▶ Data shown
§ §

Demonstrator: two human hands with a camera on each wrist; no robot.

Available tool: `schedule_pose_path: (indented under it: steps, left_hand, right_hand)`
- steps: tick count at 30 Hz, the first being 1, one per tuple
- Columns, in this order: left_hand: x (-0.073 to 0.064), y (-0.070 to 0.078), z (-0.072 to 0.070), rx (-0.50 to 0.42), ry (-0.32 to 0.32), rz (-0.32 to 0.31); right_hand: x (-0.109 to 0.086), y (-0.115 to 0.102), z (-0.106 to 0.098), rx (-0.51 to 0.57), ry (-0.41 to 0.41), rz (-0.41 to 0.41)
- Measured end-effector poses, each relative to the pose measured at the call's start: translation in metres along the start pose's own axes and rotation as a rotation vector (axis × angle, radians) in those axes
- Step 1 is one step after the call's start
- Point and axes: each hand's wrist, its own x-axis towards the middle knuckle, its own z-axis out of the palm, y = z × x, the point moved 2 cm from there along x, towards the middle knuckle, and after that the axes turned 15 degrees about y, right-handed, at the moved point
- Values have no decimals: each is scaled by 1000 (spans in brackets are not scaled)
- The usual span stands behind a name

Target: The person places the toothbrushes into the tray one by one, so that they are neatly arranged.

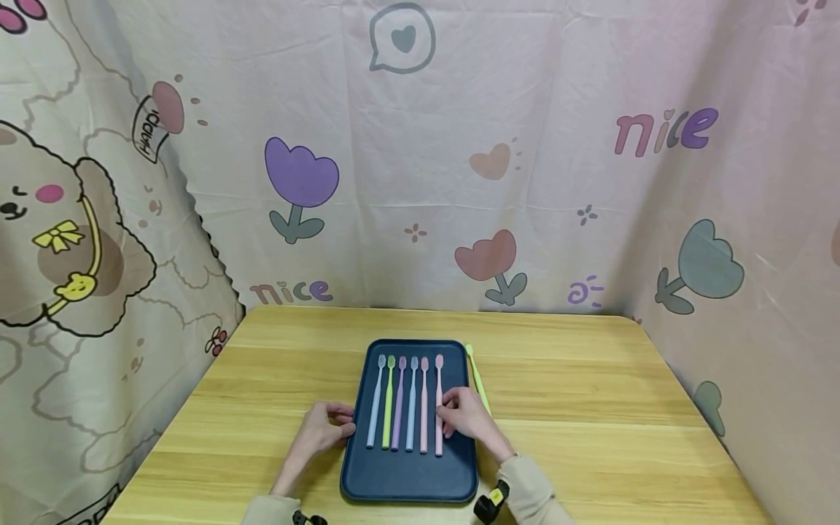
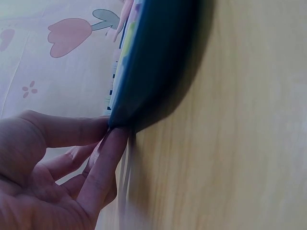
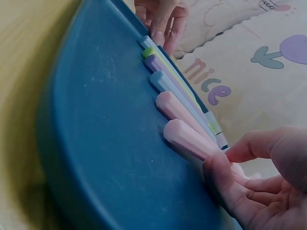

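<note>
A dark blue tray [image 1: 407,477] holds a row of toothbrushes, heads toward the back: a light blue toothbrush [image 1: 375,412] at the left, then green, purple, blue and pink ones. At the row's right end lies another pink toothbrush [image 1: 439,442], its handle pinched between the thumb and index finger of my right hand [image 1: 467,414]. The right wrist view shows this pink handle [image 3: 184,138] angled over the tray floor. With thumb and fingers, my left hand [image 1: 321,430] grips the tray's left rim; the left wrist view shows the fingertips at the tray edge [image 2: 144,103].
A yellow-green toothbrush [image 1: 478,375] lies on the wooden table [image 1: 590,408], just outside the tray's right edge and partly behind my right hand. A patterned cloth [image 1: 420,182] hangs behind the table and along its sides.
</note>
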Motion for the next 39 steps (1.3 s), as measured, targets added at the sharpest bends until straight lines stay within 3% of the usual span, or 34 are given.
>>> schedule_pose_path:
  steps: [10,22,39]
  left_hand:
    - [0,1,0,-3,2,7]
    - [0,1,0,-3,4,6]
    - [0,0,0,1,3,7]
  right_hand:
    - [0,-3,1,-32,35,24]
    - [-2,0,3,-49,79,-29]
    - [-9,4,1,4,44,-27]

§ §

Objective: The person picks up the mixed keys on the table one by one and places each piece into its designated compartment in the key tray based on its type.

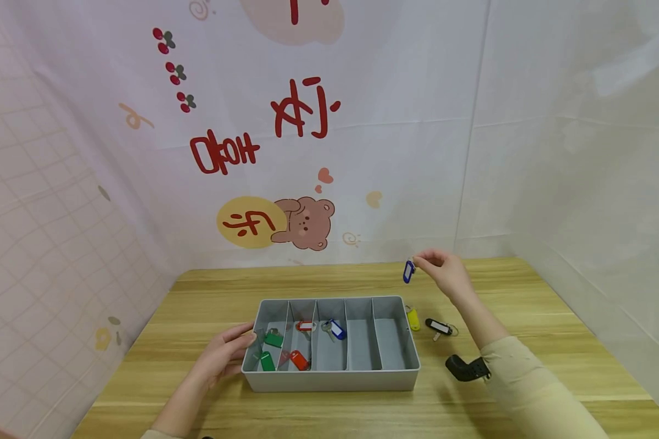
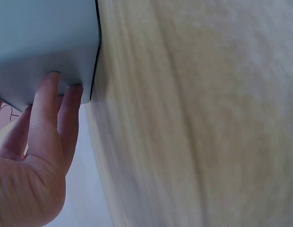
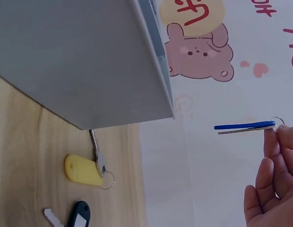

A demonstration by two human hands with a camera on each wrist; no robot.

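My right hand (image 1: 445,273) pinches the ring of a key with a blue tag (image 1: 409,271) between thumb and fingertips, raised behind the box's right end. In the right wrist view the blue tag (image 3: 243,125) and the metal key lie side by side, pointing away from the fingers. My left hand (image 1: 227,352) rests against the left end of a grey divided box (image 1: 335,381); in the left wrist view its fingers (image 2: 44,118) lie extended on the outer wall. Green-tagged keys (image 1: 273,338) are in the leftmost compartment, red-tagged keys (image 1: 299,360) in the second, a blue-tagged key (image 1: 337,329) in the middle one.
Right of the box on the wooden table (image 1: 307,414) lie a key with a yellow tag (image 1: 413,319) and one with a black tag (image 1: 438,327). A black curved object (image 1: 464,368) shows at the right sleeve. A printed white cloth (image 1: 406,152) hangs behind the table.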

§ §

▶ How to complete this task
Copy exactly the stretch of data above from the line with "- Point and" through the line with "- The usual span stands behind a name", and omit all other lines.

▶ Completed exercise
- Point and axes: each hand's wrist, its own x-axis towards the middle knuckle, its own z-axis out of the palm, y = z × x, the point moved 2 cm from there along x, towards the middle knuckle, and after that the axes turned 15 degrees about y, right-handed, at the moved point
- Values have no decimals: each is scaled by 1000 (spans in brackets are not scaled)
- The usual span stands behind a name

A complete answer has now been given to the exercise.